[Opening Supplied data section]

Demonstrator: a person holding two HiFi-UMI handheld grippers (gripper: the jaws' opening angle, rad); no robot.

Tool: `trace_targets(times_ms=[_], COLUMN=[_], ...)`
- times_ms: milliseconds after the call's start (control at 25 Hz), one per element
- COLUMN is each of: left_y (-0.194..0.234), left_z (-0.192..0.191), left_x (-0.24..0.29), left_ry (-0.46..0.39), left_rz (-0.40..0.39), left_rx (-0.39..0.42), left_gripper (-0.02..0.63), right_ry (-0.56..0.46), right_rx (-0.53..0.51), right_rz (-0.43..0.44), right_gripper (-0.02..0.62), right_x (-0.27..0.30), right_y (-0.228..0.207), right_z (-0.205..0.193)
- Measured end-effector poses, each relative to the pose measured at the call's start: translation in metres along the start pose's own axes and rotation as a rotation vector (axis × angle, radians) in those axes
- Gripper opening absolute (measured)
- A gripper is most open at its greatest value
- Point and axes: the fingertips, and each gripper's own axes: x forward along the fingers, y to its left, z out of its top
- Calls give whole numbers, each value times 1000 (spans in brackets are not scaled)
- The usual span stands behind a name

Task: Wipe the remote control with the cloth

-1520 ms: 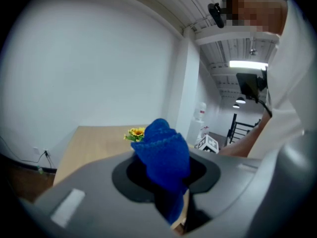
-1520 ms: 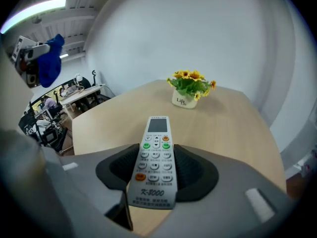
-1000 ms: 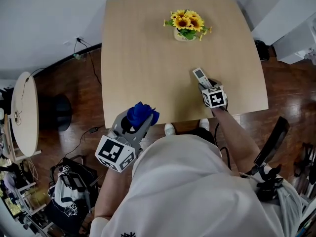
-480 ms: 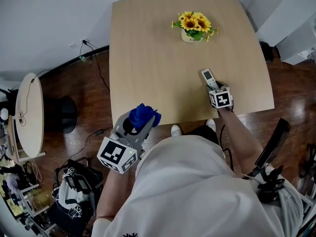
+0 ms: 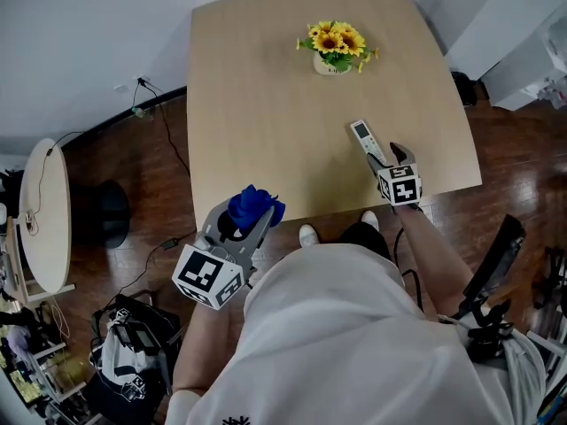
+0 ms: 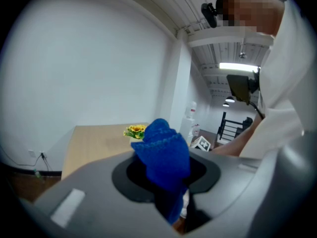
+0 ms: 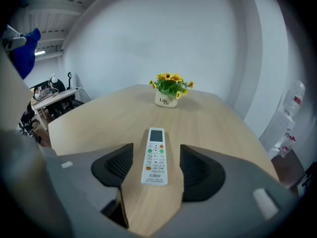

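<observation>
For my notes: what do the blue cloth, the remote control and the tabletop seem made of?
Blue cloth: soft knitted-looking fabric, matte; a ribbed stitched edge shows.
Remote control: likely smooth white plastic, with coloured buttons and a small screen.
Tabletop: pale wood or wood-look laminate, matte, with faint grain; which one is unclear.

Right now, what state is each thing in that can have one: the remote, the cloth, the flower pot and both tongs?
remote control: lying flat and face up on the table, not gripped.
cloth: bunched, clamped in the left tongs, not touching the remote control.
left tongs: shut on the cloth.
right tongs: jaws opening, one on each side of the remote control, pads clear of it.
flower pot: upright on the table.
</observation>
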Motion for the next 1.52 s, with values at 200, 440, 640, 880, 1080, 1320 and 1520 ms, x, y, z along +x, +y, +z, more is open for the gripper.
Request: trace_targets(times_ms=[200,440,640,880,1080,1320,1520], left_y=[-10,-45,-93,-180,-276,-364,-392], left_z=[-5,-39,-40,-57,-70,-108,-102], left_x=[10,36,36,30,19,-7,-6], left_ry=[-22,-38,-62,-59,-85,38,13], left_rz=[-54,-156,-154,-77,20,53,30], left_rx=[-35,-52,-46,-24,-61,-60,-21], left_gripper=[143,143,143,143,143,143,143], right_ry=[-58,-14,-69,-135,-165,-140,-132], right_rx=[-26,-103,-236,-275,-268,-289,-265], right_rz=[-5,13,62,178,290,377,339], right_gripper=[299,298,296,291,284,284,284], right_x=[-80,-159,-203,-264,-319,-377,-401], right_y=[6,14,24,16,7,12,-4], right_z=[10,-21,-30,-67,-127,-184,-211])
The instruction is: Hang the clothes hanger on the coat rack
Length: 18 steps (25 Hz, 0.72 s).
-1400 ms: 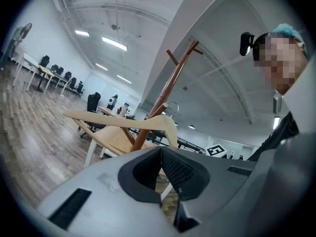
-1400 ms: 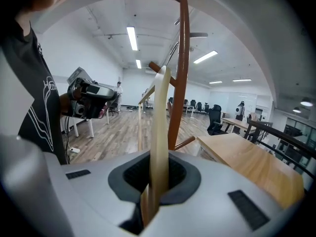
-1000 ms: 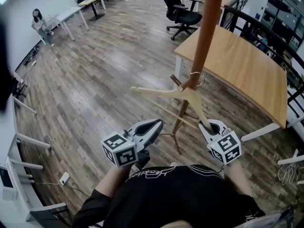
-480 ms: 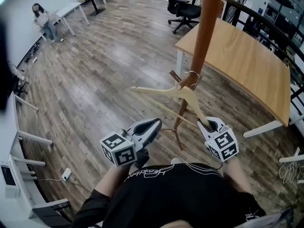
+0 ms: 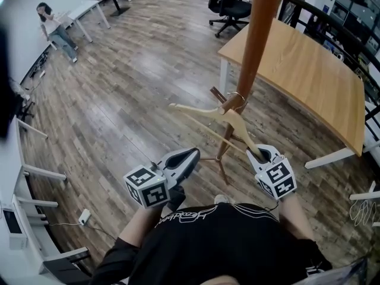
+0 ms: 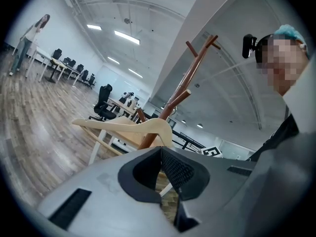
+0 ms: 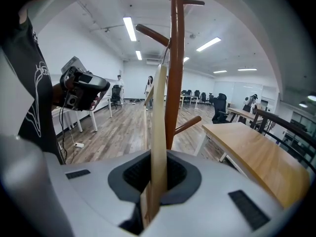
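1. Clenched on the near right end of the clothes hanger [image 5: 202, 113] with the fingers [image 7: 137, 175] of the right gripper [image 5: 261, 154], the pale wood standing edge-on between the pads.
2. Pressed together on nothing at the left gripper [image 5: 190, 157]; held on the near side of the hanger's lower bar, apart from it.
3. Pointed away from the body toward the rack with both grippers, carried side by side in front of the chest, marker cubes nearest the person.
4. Counted: two grippers, one hanger, one coat rack [image 5: 252, 46], one wooden worktop [image 5: 297, 76] close at the right, one black office chair [image 5: 228, 8] by its far end, one person [image 5: 50, 25] far off at the left.
5. Found at the rack's brown pole: the hanger's wire hook [image 5: 237, 97] up against it beside a short peg [image 5: 217, 94], the wooden body spread to the left and nearer over the plank floor [image 5: 130, 88]. Cannot tell whether the hook bears on the peg.
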### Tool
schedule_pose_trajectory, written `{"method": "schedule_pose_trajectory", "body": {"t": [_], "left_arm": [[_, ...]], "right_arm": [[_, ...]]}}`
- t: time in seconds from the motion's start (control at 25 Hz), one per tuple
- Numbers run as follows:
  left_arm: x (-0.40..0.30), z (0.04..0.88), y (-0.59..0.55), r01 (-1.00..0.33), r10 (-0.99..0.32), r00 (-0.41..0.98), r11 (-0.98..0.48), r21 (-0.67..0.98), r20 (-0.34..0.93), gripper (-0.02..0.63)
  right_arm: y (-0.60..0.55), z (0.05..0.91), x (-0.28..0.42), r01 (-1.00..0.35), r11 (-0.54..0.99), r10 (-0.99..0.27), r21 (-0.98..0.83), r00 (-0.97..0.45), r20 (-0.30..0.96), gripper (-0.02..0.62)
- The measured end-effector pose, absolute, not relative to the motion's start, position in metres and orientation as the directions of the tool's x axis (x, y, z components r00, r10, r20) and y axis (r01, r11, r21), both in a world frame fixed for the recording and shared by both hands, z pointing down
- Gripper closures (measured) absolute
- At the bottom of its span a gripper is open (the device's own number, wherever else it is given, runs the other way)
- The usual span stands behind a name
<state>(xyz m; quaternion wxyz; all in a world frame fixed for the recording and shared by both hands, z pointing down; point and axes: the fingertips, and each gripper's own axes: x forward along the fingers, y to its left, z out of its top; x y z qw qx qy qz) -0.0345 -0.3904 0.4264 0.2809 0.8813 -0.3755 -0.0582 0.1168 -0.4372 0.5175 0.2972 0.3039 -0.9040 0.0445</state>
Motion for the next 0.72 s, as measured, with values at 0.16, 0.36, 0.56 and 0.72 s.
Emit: {"method": "schedule_pose_trajectory", "body": {"t": [0.16, 0.36, 0.56, 0.72], "left_arm": [[-0.031, 0.431, -0.393, -0.625, -0.689, 0.715, -0.557, 0.546, 0.115, 0.598], [-0.029, 0.434, -0.393, -0.617, -0.679, 0.724, -0.561, 0.551, 0.119, 0.598], [-0.032, 0.432, -0.387, -0.607, -0.671, 0.733, -0.571, 0.552, 0.112, 0.598], [-0.036, 0.426, -0.378, -0.594, -0.663, 0.743, -0.584, 0.554, 0.097, 0.598]], "right_arm": [[-0.441, 0.52, 0.117, -0.582, 0.81, -0.521, 0.078, -0.651, 0.552, 0.548], [-0.438, 0.52, 0.113, -0.572, 0.821, -0.489, 0.007, -0.695, 0.527, 0.548], [-0.435, 0.513, 0.113, -0.603, 0.797, -0.525, 0.003, -0.691, 0.497, 0.545], [-0.434, 0.495, 0.114, -0.652, 0.758, -0.59, -0.003, -0.688, 0.422, 0.385]]}}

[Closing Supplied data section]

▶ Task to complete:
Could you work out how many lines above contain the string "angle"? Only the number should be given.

▶ Task answer:
2